Parallelism is transparent to the component writer. Components interact by sending events to each other through link objects. All events inherit from a common base class, which also includes a time tag to indicate when it should be delivered. All events must be serializable (using the Boost Serialization Library), which can transform the event structure into a compact binary representation.
Whenever an event is sent, the SST core determines if the destination of the event is local (i.e. on the same MPI rank) or remote. Remote events are queued up for future delivery the next time the given ranks are due to synchronize. This occurs only as often as needed, based upon the latency of links that cross patitions, i.e. if the components on two ranks are connected by a link with a minimum latency of 1000 ns, those ranks only need synchronize every 1000ns of simualted time.
The Boost MPI library is then used to perform the actual communication. When two ranks synchronize, they each serialize and send the pending events to each other. When the events are received, they are integrated with the local event queues, where they wait for delivery to their target components.

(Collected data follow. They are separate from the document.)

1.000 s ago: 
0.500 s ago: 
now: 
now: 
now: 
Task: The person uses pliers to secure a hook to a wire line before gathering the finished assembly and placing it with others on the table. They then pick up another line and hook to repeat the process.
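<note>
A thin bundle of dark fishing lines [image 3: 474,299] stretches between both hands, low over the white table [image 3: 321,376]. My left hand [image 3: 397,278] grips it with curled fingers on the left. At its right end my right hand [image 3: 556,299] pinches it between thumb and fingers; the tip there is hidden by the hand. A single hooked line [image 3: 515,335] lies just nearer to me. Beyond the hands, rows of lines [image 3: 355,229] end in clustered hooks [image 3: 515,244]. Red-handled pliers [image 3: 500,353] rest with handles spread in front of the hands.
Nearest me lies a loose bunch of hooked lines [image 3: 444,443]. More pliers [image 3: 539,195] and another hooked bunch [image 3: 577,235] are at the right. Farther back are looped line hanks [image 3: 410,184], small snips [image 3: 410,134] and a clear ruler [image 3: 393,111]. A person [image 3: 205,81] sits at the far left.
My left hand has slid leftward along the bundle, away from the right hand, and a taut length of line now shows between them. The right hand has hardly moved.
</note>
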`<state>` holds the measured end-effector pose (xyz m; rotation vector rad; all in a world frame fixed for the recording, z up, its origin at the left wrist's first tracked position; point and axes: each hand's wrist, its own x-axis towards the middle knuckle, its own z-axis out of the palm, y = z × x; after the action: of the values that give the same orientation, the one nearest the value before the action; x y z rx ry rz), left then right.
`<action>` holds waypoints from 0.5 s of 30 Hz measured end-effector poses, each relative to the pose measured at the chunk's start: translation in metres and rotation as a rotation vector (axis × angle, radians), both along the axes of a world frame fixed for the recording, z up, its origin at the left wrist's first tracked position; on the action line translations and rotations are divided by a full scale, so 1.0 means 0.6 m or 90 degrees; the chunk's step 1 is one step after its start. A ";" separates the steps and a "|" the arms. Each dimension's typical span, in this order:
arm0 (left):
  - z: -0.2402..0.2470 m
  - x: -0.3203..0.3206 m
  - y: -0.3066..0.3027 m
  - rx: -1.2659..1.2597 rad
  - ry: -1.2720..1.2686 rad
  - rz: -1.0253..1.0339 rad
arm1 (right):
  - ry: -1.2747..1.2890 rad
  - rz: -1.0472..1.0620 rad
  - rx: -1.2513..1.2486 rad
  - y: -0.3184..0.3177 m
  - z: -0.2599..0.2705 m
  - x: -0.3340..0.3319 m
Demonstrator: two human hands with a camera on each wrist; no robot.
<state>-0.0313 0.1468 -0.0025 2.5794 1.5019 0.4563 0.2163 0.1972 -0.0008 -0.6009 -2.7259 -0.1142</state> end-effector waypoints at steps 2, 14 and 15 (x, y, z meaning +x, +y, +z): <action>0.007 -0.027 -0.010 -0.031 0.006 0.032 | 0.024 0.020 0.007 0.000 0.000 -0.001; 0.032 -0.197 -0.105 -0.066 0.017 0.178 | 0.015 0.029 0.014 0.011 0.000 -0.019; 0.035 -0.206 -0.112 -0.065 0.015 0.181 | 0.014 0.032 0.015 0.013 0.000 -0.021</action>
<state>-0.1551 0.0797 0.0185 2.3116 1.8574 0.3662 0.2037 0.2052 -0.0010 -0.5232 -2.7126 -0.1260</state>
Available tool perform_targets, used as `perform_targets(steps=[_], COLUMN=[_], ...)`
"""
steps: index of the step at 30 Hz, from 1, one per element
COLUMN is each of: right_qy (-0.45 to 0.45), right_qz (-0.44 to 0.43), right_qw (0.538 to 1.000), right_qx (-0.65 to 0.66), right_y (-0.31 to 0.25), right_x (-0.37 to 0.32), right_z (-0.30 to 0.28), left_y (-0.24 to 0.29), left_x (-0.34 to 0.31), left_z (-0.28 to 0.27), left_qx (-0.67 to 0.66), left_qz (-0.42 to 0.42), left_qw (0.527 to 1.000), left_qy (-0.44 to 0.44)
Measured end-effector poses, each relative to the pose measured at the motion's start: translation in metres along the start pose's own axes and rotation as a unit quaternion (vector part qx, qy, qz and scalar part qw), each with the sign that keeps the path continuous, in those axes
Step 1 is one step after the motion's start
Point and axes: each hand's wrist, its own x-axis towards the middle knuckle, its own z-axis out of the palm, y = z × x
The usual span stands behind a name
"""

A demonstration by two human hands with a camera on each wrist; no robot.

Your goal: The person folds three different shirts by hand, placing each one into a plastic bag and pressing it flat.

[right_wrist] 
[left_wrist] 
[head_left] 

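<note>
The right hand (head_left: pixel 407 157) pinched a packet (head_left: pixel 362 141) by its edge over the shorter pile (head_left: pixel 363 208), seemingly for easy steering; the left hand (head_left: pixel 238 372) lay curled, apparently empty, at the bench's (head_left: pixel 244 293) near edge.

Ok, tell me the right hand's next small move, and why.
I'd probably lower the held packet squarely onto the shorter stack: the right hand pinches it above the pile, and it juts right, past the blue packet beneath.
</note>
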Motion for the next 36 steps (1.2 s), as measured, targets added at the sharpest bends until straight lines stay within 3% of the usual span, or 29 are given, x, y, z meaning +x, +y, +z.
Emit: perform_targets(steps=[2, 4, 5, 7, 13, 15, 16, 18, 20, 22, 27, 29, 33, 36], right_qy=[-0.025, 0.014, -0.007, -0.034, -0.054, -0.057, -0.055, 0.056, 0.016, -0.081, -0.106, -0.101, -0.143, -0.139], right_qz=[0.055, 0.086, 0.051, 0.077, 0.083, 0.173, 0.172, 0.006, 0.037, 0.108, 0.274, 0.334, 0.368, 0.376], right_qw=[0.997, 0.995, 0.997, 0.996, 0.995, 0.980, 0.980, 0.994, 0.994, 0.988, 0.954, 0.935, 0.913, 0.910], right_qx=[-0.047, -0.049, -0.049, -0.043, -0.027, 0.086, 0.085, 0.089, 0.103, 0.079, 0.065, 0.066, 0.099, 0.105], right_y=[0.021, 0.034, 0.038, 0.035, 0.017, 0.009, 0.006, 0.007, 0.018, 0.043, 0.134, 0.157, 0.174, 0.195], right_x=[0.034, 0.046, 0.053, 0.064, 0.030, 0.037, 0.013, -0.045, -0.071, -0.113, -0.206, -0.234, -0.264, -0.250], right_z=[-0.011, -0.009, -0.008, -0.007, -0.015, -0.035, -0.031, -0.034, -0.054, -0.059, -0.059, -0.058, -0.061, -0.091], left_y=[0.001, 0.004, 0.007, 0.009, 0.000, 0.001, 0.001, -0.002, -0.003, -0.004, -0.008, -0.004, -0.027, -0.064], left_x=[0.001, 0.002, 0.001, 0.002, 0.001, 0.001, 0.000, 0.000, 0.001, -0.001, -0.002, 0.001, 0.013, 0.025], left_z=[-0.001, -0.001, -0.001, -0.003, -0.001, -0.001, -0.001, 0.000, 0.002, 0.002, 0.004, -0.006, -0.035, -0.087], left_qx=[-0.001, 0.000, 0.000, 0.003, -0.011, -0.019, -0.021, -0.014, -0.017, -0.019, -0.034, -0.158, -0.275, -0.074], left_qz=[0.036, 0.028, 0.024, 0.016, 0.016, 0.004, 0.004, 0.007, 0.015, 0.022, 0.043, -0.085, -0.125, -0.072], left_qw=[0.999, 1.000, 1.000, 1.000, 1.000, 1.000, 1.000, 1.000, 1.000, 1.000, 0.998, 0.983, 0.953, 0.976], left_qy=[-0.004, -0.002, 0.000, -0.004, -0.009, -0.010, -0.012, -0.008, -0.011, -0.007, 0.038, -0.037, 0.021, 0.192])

Time in the simulator is represented using a single 64-bit unsigned integer to count the number of atomic timesteps that have passed since the beginning of simulation. The actual atomic timebase (time increment represented by each atomic timestep) is user programmable and has a default of 1 fs (10-12seconds), which provides for over 200 days of simulated time. All times used by components and links are specified using strings (for example, "1.5 ns" or "1.73 GHz"), and are resolved at build time into a TimeConverter object. The TimeConverter object essentially represents a component's view of time and provides functions for converting from the component's timebase to the atomic timebase. The TimeConverter simply stores the number of atomic timesteps (referred to as its factor) in the desired time interval. In the case of a specified clock frequency, the factor represents the number of atomic timesteps in the clock period. For example, a component with a 1 GHz clock would get a TimeConverter object with a factor of 1000 (assuming the default atomic timebase of 1 fs), which would also be equal to the factor for 1 ns.
The component has two options when creating a TimeConverter. The first is to register a clock handler, in which case the handler is called once per clock period. The second is to simply register a timebase with the simulator, which can be used with the event driven interface. In either case the returned TimeConverter object is registered with the component's links, where it is used to convert latencies from the component's view of time to the atomic timebase. The use of TimeConverters insulates the components from both the need to know the value of the atomic timestep, as well as from knowing their own operating frequency. This allows a component be written with a generic timebase, which can be set at runtime.